In remarks during his liaison report during the town board’s Nov. 15 meeting, Supervisor Peter Van Scoyoc spoke insistently of the need for a wastewater treatment plant to serve Montauk’s downtown, where “over 400,000 gallons a day of waste is untreated, dumped into the ground on that narrow strip of land between Fort Pond and the ocean. For both environmental reasons and public health reasons, this needs to be remedied.”

A town committee has met regularly this year to identify a site large enough and that meets engineering needs for such a facility, which would serve the hamlet’s downtown, where property size constraints limit on-site treatment options, and eventually expanding to serve other areas including Ditch Plain, the docks, and the area around the Long Island Rail Road Station and Industrial Road. The committee had met the previous week, Mr. Van Scoyoc said on Nov. 15.

The town has hired a consultant, H2M Architects + Engineers of Melville, to work on a design and develop a map and plan, a requirement for creating a sewer district. “Key to that is to locate a piece of property that could accommodate a plant,” Mr. Van Scoyoc said. A parcel to the west of the recycling center, the site of a former landfill, was vetted and supported by the hamlet’s citizens advisory committee and the Montauk Chamber of Commerce, “but it turned out that property to the west had certain covenants and restrictions on it and could not be used.” Options are very limited due to various constraints, such as the acreage needed or proximity to residences, he said.

He acknowledged that the board is “trying to work out a land swap” for siting a wastewater treatment plant, and said that the board’s decision not to use C.P.F. money for the East Lake Drive property, which would preclude its transfer, was made “to keep our options open,” but added that “when you do things in a way that leave your options open, sometimes it leaves a vacuum and people come up with all sort of bizarre conspiracies as to what we have planned.”

No site, parcel, or boundaries have been confirmed, Mr.
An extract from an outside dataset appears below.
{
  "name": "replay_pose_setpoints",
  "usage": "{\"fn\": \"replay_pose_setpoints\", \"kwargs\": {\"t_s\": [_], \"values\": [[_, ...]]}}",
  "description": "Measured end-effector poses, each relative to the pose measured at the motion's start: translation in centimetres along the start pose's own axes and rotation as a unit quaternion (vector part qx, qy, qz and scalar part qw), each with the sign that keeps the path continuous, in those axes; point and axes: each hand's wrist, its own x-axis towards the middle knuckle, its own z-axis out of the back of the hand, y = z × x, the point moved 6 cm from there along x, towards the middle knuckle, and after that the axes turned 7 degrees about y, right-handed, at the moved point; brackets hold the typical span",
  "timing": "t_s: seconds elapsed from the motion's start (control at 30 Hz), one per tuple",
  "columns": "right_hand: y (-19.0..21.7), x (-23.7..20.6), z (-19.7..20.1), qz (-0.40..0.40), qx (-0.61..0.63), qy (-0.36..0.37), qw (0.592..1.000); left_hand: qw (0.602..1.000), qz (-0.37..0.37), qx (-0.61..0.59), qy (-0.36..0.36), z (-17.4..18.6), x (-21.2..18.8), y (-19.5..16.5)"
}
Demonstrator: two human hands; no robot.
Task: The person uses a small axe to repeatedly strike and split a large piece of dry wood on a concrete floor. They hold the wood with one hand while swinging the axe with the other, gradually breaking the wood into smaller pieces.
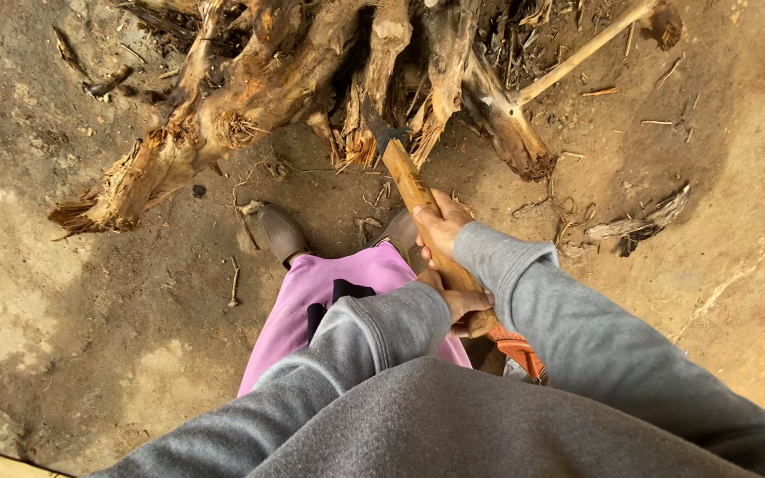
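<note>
I hold an axe by its wooden handle (412,186) with both hands. My right hand (440,227) grips the handle higher up, and my left hand (459,306) grips the butt end close to my body. The dark axe head (379,130) rests against the splintered ends of a pile of dry, twisted wood (250,97). Grey sleeves cover both of my arms. Below the handle I see my pink garment (312,292) and a brown shoe (282,232).
The ground is bare packed earth (90,310) with small twigs and wood chips. A thin pale stick (586,49) pokes out at the upper right of the pile. A loose piece of bark (639,226) lies to the right. Something orange (517,347) shows under my right arm.
</note>
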Motion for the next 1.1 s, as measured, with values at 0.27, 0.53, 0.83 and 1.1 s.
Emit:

Van Scoyoc said, “but we are seeking to do that and we could potentially use the property that we’ve acquired as a swap.” Should a site be identified, he said, the public will be notified and an environmental review conducted. “Montauk has grown up through the years in development,” he said, “and there was never any provision for dealing with the waste.”

The East Lake Drive property will be preserved in perpetuity, he said.